**EXERCISE INSTRUCTIONS**
Which lines of the entries below include "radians"? List them all.

**DATA**
++++++
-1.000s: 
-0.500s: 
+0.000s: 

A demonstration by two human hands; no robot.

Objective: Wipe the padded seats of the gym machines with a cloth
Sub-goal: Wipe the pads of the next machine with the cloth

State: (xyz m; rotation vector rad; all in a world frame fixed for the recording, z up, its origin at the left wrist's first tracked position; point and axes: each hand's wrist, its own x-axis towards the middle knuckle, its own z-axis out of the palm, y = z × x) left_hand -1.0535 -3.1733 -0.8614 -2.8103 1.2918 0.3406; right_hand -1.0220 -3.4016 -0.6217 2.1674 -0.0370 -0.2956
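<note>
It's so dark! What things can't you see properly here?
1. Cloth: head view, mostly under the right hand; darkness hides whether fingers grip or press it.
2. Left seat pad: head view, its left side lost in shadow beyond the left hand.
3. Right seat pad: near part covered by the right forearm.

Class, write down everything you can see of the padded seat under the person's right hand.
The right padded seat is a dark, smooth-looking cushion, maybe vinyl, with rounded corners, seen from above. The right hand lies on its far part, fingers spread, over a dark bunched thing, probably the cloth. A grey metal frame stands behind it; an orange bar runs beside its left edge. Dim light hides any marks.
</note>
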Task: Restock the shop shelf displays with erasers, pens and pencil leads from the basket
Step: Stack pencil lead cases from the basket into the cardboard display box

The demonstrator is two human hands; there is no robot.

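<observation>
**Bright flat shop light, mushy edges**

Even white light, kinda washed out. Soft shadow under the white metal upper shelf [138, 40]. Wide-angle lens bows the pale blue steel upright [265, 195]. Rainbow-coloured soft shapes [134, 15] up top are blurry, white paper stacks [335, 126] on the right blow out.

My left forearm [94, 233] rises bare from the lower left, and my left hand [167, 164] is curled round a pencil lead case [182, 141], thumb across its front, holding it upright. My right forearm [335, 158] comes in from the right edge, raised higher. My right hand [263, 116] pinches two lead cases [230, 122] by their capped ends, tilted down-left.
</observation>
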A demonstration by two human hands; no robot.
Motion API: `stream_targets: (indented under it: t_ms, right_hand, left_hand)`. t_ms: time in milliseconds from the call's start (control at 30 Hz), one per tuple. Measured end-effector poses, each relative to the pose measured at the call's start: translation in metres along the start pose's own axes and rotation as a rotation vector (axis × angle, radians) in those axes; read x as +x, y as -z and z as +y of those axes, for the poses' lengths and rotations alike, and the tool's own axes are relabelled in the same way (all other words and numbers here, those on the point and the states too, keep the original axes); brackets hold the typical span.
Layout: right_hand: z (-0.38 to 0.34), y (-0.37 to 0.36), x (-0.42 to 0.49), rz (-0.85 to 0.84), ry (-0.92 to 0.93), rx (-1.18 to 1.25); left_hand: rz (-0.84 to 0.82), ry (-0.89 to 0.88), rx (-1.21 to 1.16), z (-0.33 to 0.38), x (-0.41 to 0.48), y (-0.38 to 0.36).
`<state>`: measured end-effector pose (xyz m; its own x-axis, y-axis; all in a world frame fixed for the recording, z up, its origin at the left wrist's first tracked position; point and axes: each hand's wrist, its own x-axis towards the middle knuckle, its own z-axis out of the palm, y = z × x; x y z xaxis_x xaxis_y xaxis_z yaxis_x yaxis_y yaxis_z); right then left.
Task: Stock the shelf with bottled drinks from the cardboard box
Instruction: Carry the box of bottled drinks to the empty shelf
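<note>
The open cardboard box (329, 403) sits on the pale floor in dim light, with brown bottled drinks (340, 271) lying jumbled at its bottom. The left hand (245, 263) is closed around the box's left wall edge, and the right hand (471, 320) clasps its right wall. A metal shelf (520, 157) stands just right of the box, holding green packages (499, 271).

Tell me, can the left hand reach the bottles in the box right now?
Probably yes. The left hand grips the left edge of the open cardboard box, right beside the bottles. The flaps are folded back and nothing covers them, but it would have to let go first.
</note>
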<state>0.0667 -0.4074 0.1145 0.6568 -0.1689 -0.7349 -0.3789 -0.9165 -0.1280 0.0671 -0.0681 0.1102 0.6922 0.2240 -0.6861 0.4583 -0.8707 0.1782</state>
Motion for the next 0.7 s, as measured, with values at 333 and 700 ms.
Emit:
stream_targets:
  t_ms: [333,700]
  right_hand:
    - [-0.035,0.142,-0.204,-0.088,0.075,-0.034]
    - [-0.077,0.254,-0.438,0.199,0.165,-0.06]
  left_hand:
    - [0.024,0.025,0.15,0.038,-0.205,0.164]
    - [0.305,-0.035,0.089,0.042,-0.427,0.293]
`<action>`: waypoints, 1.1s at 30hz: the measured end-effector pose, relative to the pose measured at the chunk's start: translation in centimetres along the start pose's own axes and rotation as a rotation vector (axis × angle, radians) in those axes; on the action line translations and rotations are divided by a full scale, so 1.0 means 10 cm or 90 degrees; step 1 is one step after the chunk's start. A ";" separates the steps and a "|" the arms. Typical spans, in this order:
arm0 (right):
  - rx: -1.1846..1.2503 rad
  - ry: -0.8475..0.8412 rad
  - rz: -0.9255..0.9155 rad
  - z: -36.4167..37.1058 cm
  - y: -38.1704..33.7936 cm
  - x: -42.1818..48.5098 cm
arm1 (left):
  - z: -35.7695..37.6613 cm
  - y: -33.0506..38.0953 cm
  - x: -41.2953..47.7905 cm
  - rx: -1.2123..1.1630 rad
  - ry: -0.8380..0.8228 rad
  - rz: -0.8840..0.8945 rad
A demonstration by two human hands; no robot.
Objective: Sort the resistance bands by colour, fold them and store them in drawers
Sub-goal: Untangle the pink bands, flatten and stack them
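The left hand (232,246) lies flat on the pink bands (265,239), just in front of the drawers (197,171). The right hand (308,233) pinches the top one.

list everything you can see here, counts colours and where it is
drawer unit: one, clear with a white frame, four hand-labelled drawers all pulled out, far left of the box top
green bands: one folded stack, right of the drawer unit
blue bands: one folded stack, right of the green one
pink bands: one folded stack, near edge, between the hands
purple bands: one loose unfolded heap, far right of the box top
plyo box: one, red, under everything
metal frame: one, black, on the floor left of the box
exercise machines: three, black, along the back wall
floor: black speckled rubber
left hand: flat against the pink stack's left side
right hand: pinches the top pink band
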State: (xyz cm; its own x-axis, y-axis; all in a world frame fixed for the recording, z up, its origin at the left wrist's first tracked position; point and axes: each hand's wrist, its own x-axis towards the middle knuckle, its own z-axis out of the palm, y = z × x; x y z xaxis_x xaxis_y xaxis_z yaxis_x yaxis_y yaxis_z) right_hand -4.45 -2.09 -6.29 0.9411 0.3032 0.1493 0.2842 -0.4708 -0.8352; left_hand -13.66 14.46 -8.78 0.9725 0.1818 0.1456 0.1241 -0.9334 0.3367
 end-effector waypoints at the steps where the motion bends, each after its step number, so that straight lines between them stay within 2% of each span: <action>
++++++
**SOLUTION TO THE PROBLEM**
Motion API: `stream_targets: (indented under it: t_ms, right_hand, left_hand)`. t_ms: time in milliseconds from the call's start (control at 30 Hz), one per tuple. Measured end-effector poses, each relative to the pose measured at the call's start: translation in metres along the start pose's own axes and rotation as a rotation vector (axis × angle, radians) in those axes; read x as +x, y as -z and z as +y of those axes, for the poses' lengths and rotations alike, and the tool's own axes are relabelled in the same way (all other words and numbers here, those on the point and the states too, keep the original axes); brackets hold the typical span.
`<action>`: waypoints, 1.1s at 30hz: the measured end-effector pose, relative to the pose measured at the chunk's start: translation in centimetres along the start pose's own axes and rotation as a rotation vector (axis × angle, radians) in those axes; on the action line translations and rotations are divided by a full scale, so 1.0 means 10 cm or 90 degrees; step 1 is one step after the chunk's start. A ";" separates the steps and a "|" the arms. Typical spans, in this order:

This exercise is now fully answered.